En sorte que l'idée de «création ex nihilo», abandonnée et comme périmée, surtout depuis Darwin et Lamarck, va, par un singulier retour des choses ici-bas, être remise en honneur et restaurée par M. Bergson[301]. L'intention est des plus louables, assurément; reste à savoir comment il la réalisera et si les espérances du spiritualisme ne seront pas finalement déçues encore une fois.
Pour le spiritualisme, en effet, aucune évolution des mondes—encore moins une évolution créatrice—n'est concevable sans un principe ou une force motrice qui la mette en branle ni sans une idée qui la dirige; ou, pour employer le langage technique, une cause motrice et une cause finale, sans lesquelles l'Evolution ne serait plus qu'un mot majestueux et trompeur dissimulant un non-sens.
Examinons comment M. Bergson a répondu à ces deux desiderata essentiels de l'esprit humain.

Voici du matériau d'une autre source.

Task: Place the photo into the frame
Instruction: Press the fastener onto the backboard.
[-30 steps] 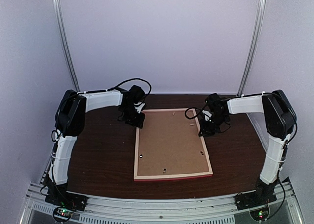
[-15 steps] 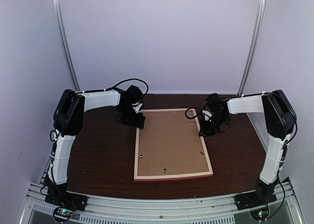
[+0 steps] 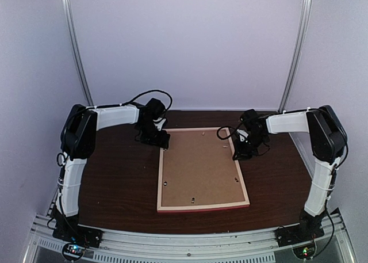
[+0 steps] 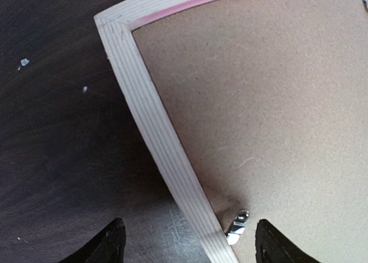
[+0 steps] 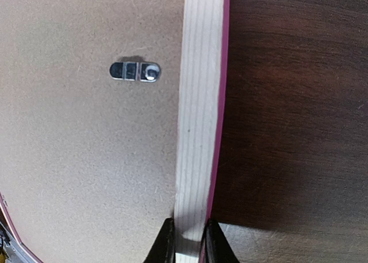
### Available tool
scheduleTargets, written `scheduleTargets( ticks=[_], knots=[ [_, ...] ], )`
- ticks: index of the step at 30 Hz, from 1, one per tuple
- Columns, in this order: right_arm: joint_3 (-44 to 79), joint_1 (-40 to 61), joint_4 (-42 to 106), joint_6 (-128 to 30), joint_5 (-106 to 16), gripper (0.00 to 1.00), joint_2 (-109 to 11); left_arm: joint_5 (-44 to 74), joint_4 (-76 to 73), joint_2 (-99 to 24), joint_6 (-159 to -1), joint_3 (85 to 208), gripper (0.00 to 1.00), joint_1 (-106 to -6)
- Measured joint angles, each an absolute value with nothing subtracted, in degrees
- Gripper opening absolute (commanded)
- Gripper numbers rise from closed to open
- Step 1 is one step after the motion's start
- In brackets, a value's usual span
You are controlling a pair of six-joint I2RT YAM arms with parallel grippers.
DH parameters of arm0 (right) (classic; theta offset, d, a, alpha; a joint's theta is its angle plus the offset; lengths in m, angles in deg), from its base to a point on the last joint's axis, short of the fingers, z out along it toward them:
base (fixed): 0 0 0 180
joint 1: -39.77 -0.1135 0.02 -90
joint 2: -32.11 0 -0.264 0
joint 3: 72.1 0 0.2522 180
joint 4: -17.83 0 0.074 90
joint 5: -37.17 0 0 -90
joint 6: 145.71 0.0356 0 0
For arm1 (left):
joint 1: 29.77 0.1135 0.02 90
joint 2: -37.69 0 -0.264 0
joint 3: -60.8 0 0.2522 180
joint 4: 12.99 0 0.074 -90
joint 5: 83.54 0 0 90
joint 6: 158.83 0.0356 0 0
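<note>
The frame lies back side up on the dark table, a brown backing board filling it. The photo is hidden. My left gripper hovers open at the frame's far left corner. In the left wrist view its jaws straddle the pale left rail without touching it, and a metal turn clip sits just inside. My right gripper is shut on the right rail, and its fingers pinch the pale wood and pink edge.
Small metal clips dot the backing board. Dark wooden table surrounds the frame, with purple walls and two metal rails behind. A metal bar with both arm bases runs along the near edge.
My left gripper's jaws have spread apart over the left rail, and the wrist has shifted slightly toward the back. The right arm and the frame have not moved.
</note>
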State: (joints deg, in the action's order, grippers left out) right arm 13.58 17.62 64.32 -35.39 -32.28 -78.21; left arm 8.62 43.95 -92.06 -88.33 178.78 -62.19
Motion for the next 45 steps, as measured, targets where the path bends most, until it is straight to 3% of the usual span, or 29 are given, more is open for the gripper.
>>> scheduleTargets(
  ticks=[45],
  knots=[
    [14.5,17.6,65.4,-35.6,-32.1,0.05,-78.7,5.0,46.7,-92.1,-90.2,178.0,0.79,-63.1]
  ],
)
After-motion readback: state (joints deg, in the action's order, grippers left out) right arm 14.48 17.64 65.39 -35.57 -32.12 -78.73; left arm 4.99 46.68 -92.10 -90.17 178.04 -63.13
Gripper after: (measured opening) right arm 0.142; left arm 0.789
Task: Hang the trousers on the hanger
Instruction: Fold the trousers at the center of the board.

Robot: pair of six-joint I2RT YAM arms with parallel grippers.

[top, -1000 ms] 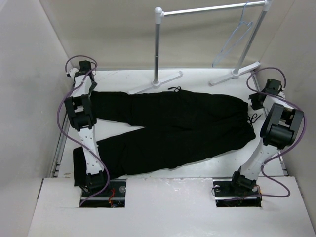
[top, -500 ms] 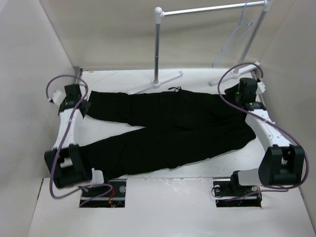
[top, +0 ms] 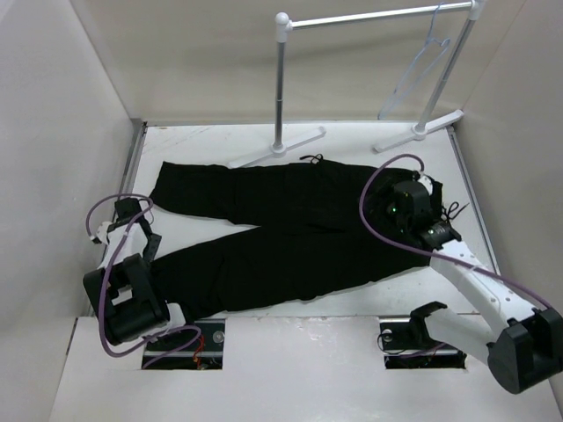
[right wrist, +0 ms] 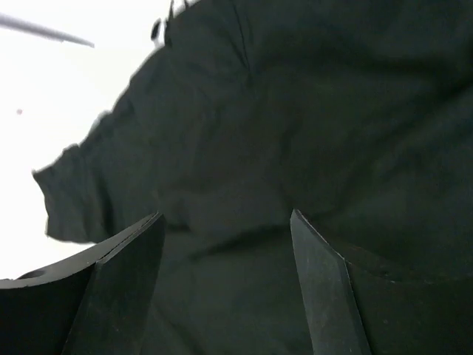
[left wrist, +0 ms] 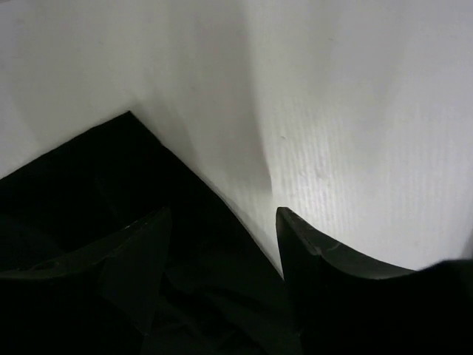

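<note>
Trousers [top: 299, 229] lie flat across the tabletop [top: 352, 145], legs to the left and waist to the right, not yet lifted. Nearest me, my left gripper [left wrist: 223, 214] hangs over a corner of a leg cuff, jaws apart and empty. My right gripper [right wrist: 226, 214] hovers above the waist end, jaws likewise parted. Far back, the hanger [top: 415, 75] hangs on the rack [top: 369, 18]. My worry is pinching only one layer, so the slack cloth sags, drags or slips on the long carry.
</note>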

I. D'abord, une cause efficiente ou motrice est indispensable. Par lui-même, un être étant et demeurant identique à lui-même ne peut être ou devenir autre qu'il n'est. Il lui faut donc le concours ou la mise en branle d'un autre être pour devenir autre qu'il n'est, c'est-à-dire pour changer. Tel est le principe d'identité se développant en principe de causalité, comme nous l'avons exposé longuement dans un autre ouvrage[302].
Or, si tout changement exige une cause, à plus forte raison cette espèce de changement qui constitue un passage du moins au plus, c'est-à-dire un progrès, une ascension;—à plus forte raison encore si cette ascension est une création de toutes pièces, un passage de la possibilité pure à l'existence.
Or, tel est bien le cas de «l'évolution créatrice».
Dans les autres systèmes d'évolution, pour ramener deux espèces l'une à l'autre par voie de filiation, il fallait découvrir entre elles une certaine identité de nature, permettant de supposer leur fusion dans un genre supérieur d'où elles seraient issues. Il suffisait donc d'une cause occasionnelle pour faire dédoubler le genre en ses espèces qu'il contenait déjà virtuellement.
Dans le système bergsonien, la difficulté est autrement grande, puisque les natures les plus disparates—voire même l'esprit et la matière—peuvent être produites par le même antécédent grâce à l'évolution créatrice qui crée de toute pièce des formes «imprévisibles et irréductibles aux éléments antérieurs».
L'hypothèse est plus commode, assurément, au point de vue des généalogies à établir entre les êtres apparus, puisque «tout peut provenir de tout». L'invention de ces arbres généalogiques, si difficiles du reste à imaginer pour les savants les plus audacieux, devient ainsi un effort inutile, un casse-tête chinois à écarter.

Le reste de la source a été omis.